[Exercise instructions]
Once the pictures are set aside, transcribe each line of the data exactly.
[[ Entries shown open ]]
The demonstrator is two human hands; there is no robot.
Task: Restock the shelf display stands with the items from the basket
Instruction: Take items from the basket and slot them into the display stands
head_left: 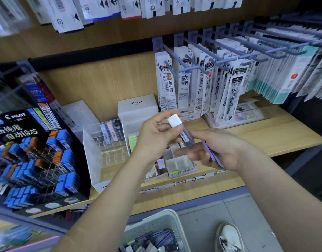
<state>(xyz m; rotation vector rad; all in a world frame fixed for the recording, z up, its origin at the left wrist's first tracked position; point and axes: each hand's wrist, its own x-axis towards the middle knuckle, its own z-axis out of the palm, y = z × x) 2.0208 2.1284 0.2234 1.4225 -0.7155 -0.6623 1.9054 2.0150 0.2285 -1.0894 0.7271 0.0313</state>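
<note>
My left hand [157, 132] grips a clear lead-refill tube with a white cap [180, 128], holding it tilted above the shelf. My right hand [213, 149] holds purple refill cases [213, 155] against its palm, fingers stretched toward the tube. Below them a small white divided box [180, 163] stands on the wooden shelf [265, 135]. A clear acrylic display stand [105, 148] with a few cases in its back slots is left of the hands. The white basket [156, 222] with more cases sits on the floor at the bottom.
A black Pilot display stand [36, 157] with blue and orange lead cases fills the left. A white Pilot box [138, 108] stands behind the hands. Hanging pen refill packs on hooks [220, 79] crowd the upper right. My shoe [229, 237] is beside the basket.
</note>
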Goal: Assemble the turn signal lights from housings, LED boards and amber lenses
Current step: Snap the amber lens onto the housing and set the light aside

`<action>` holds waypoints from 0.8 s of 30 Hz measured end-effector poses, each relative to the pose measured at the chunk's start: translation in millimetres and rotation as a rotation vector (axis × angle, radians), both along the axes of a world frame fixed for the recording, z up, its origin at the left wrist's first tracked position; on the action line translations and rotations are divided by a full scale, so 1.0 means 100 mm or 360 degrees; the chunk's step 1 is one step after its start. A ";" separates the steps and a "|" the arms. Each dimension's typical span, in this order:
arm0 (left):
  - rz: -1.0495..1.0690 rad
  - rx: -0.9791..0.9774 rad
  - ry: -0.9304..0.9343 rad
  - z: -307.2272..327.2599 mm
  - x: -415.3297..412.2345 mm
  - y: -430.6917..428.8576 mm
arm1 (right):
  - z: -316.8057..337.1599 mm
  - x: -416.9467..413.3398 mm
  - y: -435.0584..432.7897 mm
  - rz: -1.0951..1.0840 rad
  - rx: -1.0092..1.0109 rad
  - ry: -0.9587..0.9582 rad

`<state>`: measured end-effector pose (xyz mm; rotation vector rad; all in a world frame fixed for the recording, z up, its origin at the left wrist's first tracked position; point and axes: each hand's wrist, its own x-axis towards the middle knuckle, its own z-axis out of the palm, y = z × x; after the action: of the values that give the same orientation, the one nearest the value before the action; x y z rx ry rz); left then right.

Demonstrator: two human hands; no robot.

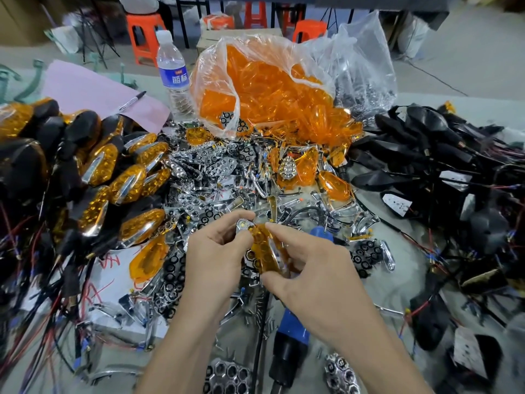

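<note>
Both my hands hold one part in the middle of the view: an amber lens (pixel 265 248) with a chrome reflector piece (pixel 245 225) sticking out at its top. My left hand (pixel 218 251) pinches the chrome end with thumb and fingers. My right hand (pixel 309 265) grips the lens from the right, thumb under it and forefinger on its upper edge. A heap of loose chrome reflectors (pixel 207 166) and amber lenses (pixel 335 186) lies just beyond. Finished amber lights with black housings (pixel 113 172) are stacked at the left. Black housings with wires (pixel 426 155) are piled at the right.
A clear bag of amber lenses (pixel 270 89) stands at the back centre, beside a water bottle (pixel 172 72). A pink sheet with a marker pen (pixel 132 100) lies back left. A blue and black power tool (pixel 292 336) lies under my right wrist. Orange stools stand behind the table.
</note>
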<state>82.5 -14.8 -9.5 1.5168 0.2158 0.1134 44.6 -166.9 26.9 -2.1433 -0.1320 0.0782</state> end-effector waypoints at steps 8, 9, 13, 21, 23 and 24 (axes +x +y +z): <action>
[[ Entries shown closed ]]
[Expected answer]
The demonstrator is two human hands; there is no robot.
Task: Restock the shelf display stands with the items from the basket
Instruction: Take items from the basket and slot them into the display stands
head_left: 
<state>(xyz m; rotation vector rad; all in a world frame fixed for the recording, z up, its origin at the left wrist's first tracked position; point and axes: each hand's wrist, its own x-axis towards the middle knuckle, its own z-axis out of the palm, y = z × x) 2.0208 2.1284 0.2234 1.4225 -0.7155 -0.6623 1.9054 2.0150 0.2285 -1.0894 0.7271 0.0313</state>
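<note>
My left hand [157, 132] grips a clear lead-refill tube with a white cap [180, 128], holding it tilted above the shelf. My right hand [213, 149] holds purple refill cases [213, 155] against its palm, fingers stretched toward the tube. Below them a small white divided box [180, 163] stands on the wooden shelf [265, 135]. A clear acrylic display stand [105, 148] with a few cases in its back slots is left of the hands. The white basket [156, 222] with more cases sits on the floor at the bottom.
A black Pilot display stand [36, 157] with blue and orange lead cases fills the left. A white Pilot box [138, 108] stands behind the hands. Hanging pen refill packs on hooks [220, 79] crowd the upper right. My shoe [229, 237] is beside the basket.
</note>
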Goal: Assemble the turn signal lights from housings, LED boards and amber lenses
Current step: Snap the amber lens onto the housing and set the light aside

`<action>` holds waypoints from 0.8 s of 30 Hz measured end-effector poses, each relative to the pose measured at the chunk's start: translation in millimetres and rotation as a rotation vector (axis × angle, radians), both along the axes of a world frame fixed for the recording, z up, its origin at the left wrist's first tracked position; on the action line translations and rotations are divided by a full scale, so 1.0 means 100 mm or 360 degrees; the chunk's step 1 is one step after its start. A ";" separates the steps and a "|" the arms. Each dimension's typical span, in this order:
arm0 (left):
  - rz: -1.0495..1.0690 rad
  - rx: -0.9791..0.9774 rad
  - ry: -0.9304..0.9343 rad
  - z: -307.2272..327.2599 mm
  - x: -415.3297..412.2345 mm
  - y: -430.6917..428.8576 mm
arm1 (right):
  - z: -316.8057..337.1599 mm
  - x: -416.9467..413.3398 mm
  - y: -435.0584..432.7897 mm
  - rz: -1.0951..1.0840 rad
  - rx: -1.0092..1.0109 rad
  - ry: -0.9587..0.9582 rad

`<state>`: measured end-effector pose (xyz mm; rotation vector rad; all in a world frame fixed for the recording, z up, its origin at the left wrist's first tracked position; point and axes: each hand's wrist, its own x-axis towards the middle knuckle, its own z-axis out of the palm, y = z × x; after the action: of the values that give the same orientation, the one nearest the value before the action; x y z rx ry rz); left then right.

Demonstrator: two human hands; no robot.


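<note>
Both my hands hold one part in the middle of the view: an amber lens (pixel 265 248) with a chrome reflector piece (pixel 245 225) sticking out at its top. My left hand (pixel 218 251) pinches the chrome end with thumb and fingers. My right hand (pixel 309 265) grips the lens from the right, thumb under it and forefinger on its upper edge. A heap of loose chrome reflectors (pixel 207 166) and amber lenses (pixel 335 186) lies just beyond. Finished amber lights with black housings (pixel 113 172) are stacked at the left. Black housings with wires (pixel 426 155) are piled at the right.
A clear bag of amber lenses (pixel 270 89) stands at the back centre, beside a water bottle (pixel 172 72). A pink sheet with a marker pen (pixel 132 100) lies back left. A blue and black power tool (pixel 292 336) lies under my right wrist. Orange stools stand behind the table.
</note>
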<state>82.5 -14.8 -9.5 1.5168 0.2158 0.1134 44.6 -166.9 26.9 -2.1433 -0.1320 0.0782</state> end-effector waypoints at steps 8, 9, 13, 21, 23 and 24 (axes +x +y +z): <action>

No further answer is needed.